The share of the daughter is determined not by any inferiority inherent in her, but in view of her economic opportunities, and the place she occupies in the social structure of which she is a part and parcel. Further, according to the poet's own theory of society, the rule of inheritance must be regarded not as an isolated factor in the distribution of wealth, but as one factor among others working together for the same end. While the daughter, according to Muhammadan Law, is held to be full owner of the property given to her both by the father and the husband at the time of her marriage; while, further, she absolutely owns her dower-money which may be prompt or deferred according to her own choice, and in lieu of which she can hold possession of the whole of her husband's property till payment, the responsibility of maintaining her throughout her life is wholly thrown on the husband. If you judge the working of the rule of inheritance from this point of view, you will find that there is no material difference between the economic position of sons and daughters, and it is really by this apparent inequality of their legal shares that the law secures the equality demanded by the Turkish poet.

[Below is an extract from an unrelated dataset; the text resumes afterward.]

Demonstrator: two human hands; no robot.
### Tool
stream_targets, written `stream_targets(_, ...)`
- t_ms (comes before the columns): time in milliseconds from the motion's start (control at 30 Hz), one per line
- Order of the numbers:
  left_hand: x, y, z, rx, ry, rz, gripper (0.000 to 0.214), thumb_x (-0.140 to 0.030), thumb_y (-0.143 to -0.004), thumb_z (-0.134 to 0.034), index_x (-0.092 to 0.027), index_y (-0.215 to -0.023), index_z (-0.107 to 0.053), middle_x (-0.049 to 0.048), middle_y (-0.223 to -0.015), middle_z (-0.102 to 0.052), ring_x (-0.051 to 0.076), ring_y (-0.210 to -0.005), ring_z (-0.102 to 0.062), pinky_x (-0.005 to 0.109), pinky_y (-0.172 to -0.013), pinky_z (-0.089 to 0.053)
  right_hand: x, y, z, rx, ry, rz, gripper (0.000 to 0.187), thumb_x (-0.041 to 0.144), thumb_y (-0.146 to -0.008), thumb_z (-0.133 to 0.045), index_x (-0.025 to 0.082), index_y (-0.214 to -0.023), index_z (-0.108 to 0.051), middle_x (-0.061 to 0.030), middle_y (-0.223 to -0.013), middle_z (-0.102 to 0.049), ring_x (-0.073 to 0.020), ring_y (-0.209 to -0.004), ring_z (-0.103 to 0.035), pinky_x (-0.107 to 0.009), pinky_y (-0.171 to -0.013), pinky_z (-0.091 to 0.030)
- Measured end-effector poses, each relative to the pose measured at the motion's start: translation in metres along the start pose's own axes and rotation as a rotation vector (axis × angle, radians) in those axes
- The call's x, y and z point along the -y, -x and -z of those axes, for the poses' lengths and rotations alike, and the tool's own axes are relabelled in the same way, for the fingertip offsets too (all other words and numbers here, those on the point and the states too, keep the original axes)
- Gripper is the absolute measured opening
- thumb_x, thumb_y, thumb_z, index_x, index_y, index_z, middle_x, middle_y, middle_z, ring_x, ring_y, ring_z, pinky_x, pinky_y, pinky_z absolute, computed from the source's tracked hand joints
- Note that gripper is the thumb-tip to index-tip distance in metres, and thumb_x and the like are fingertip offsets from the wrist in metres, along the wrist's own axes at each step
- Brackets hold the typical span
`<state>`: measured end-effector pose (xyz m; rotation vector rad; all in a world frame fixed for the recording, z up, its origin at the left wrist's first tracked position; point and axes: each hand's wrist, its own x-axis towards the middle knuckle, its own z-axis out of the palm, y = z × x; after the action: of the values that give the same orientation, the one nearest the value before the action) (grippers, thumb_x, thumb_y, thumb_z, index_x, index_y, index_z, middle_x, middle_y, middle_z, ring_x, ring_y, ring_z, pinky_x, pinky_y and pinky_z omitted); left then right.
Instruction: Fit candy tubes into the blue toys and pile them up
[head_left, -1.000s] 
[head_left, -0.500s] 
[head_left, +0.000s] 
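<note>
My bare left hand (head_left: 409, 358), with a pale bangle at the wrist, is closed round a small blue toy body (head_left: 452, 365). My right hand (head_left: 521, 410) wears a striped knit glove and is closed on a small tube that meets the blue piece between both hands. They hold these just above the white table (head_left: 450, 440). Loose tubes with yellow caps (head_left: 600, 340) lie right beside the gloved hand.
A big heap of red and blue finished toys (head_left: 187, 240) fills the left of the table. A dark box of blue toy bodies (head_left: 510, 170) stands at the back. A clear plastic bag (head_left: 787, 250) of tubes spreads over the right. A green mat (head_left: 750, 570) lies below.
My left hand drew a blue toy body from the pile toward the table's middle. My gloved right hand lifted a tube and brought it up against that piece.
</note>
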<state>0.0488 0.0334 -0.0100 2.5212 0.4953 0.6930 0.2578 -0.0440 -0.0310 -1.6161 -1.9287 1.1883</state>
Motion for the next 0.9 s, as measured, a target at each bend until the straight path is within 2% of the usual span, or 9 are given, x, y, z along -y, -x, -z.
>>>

The truth is that the principles underlying the Quranic law of inheritance — this supremely original branch of Muhammadan Law as von Kremer describes it — have not yet received from Muslim lawyers the attention they deserve.44 Modern society with its bitter class-struggles ought to set us thinking; and if we study our laws in reference to the impending revolution in modern economic life, we are likely to discover, in the foundational principles, hitherto unrevealed aspects which we can work out with a renewed faith in the wisdom of these principles.